LC-TEST-19 — Basic NLP (V3)

🌍 Why This Document Exists

This is not a memorization guide.

This is how real NLP engineers think:

before transformers
before embeddings
before GPUs

Every great NLP system starts with: text, counts, structure, and meaning

⚽ A Real-World NLP Story — Messi Beyond Football

Lionel Messi is often described as a footballer,
but to millions of people, he represents discipline, creativity, and persistence.

From Rosario to Barcelona, from criticism to championships,
Messi’s story is not just about goals.

It is about patterns:

repeated effort
rare moments of brilliance
quiet consistency

In language, meaning works the same way.

Common words appear everywhere.
Rare words define intent.

This document treats Messi’s story as data —
and trains you to extract meaning like an NLP engineer.

📄 The Corpus (Input Text)

Lionel Messi is one of the greatest football players in history.
Messi began his career in Argentina before joining Barcelona.
At Barcelona, Messi scored goals, created chances, and inspired fans.
Many people believe Messi changed the way football is played.
Despite fame, Messi remained disciplined and focused on the game.

🏆 NLP Interview — 20 Problems

Difficulty increases gradually.

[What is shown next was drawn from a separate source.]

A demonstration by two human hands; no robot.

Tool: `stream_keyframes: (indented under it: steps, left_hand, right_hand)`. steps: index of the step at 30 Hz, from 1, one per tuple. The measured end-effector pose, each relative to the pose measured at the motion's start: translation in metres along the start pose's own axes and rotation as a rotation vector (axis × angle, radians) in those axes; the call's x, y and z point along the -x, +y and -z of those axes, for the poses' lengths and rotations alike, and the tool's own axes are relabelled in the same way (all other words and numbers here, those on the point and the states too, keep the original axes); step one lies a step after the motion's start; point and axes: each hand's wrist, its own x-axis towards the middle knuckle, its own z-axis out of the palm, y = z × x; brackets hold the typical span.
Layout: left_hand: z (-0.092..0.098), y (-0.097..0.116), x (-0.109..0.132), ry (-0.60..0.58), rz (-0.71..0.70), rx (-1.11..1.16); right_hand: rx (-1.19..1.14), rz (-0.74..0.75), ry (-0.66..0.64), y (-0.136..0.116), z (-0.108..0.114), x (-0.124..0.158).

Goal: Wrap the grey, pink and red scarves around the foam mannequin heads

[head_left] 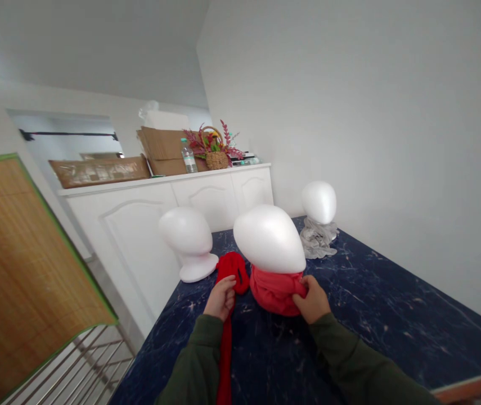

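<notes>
A white foam mannequin head [268,236] stands in the middle of the table with a coral-pink scarf [274,292] wrapped round its neck. My right hand [314,301] pinches the scarf at its right side. Left of that head, my left hand [221,298] is closed on a bright red scarf [232,264]. Part of the red scarf lies bunched on the table, and a long strip runs down past my left forearm toward the near edge. Another foam head [187,233], bare at the neck, stands to the left.
At the back right, a third foam head [319,202] has a grey cloth [318,239] round its base. The dark blue marbled table [375,304] meets a white cabinet [147,225] holding cardboard boxes [164,149], a bottle [188,157] and a flower basket [216,160]. A bamboo mat [25,270] hangs left.
</notes>
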Motion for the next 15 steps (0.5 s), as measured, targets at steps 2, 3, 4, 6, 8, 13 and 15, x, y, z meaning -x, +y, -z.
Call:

Try to think before coding.

🟢 NLP 1 — Sentence Count

Task: How many sentences are in the corpus?

✅ Solution

sentences = [s for s in text.split(".") if s.strip()]
print(len(sentences))

🟢 NLP 2 — Word Tokenization

Task: Convert the corpus into a list of words (lowercased).

✅ Solution

words = text.lower().replace(".", "").split()
print(words)

🟢 NLP 3 — Vocabulary Size

Task: How many unique words exist?

✅ Solution

print(len(set(words)))

🟡 NLP 4 — Word Frequency Count

Task: Count how many times each word appears.

✅ Solution

freq = {}
for w in words:
    freq[w] = freq.get(w, 0) + 1
print(freq)

🟡 NLP 5 — Most Frequent Word

Task: Find the most common word.

✅ Solution

print(max(freq, key=freq.get))

🟡 NLP 6 — Stopword Removal

Remove: {"the", "is", "and", "of", "to", "in"}

✅ Solution

stop = {"the","is","and","of","to","in"}
filtered = [w for w in words if w not in stop]
print(filtered)

🟡 NLP 7 — Capitalized Word Detection

Task: Detect words that originally started with capital letters.

✅ Solution

caps = [w for w in text.split() if w[0].isupper()]
print(caps)

🔵 NLP 8 — Average Sentence Length

Task: Compute average words per sentence.

✅ Solution

lengths = [len(s.split()) for s in sentences]
print(sum(lengths) / len(lengths))

🔵 NLP 9 — Bigram Extraction

Task: Extract all word bigrams.

✅ Solution

bigrams = [(words[i], words[i+1]) for i in range(len(words)-1)]
print(bigrams)

🔵 NLP 10 — Keyword Search

Task: Check if the word "discipline" exists.

✅ Solution

print("discipline" in words)

🔵 NLP 11 — Named Entity Heuristic

Rule: Words starting with capital letters = entities.

✅ Solution

entities = list(set(caps))
print(entities)

🔴 NLP 12 — Document Frequency (DF)

Task: How many sentences contain the word "messi"?

✅ Solution

print(sum("messi" in s.lower() for s in sentences))

🔴 NLP 13 — TF Calculation

Task: Compute TF for "messi" in the whole corpus.

✅ Solution

tf_messi = freq["messi"] / len(words)
print(tf_messi)

🔴 NLP 14 — Rare Word Detection

Task: Find words appearing only once.

✅ Solution

rare = [w for w,c in freq.items() if c == 1]
print(rare)

🔴 NLP 15 — Sentence Similarity (Jaccard)

Compare sentence 1 and 3.

✅ Solution

a = set(sentences[0].lower().split())
b = set(sentences[2].lower().split())
print(len(a & b) / len(a | b))

🔴 NLP 16 — Duplicate Sentence Detection

Task: Check if any sentence is duplicated.

✅ Solution

seen = set()
dup = False
for s in sentences:
    if s in seen:
        dup = True
    seen.add(s)
print(dup)

🔴 NLP 17 — Streaming Word Count (Big Data)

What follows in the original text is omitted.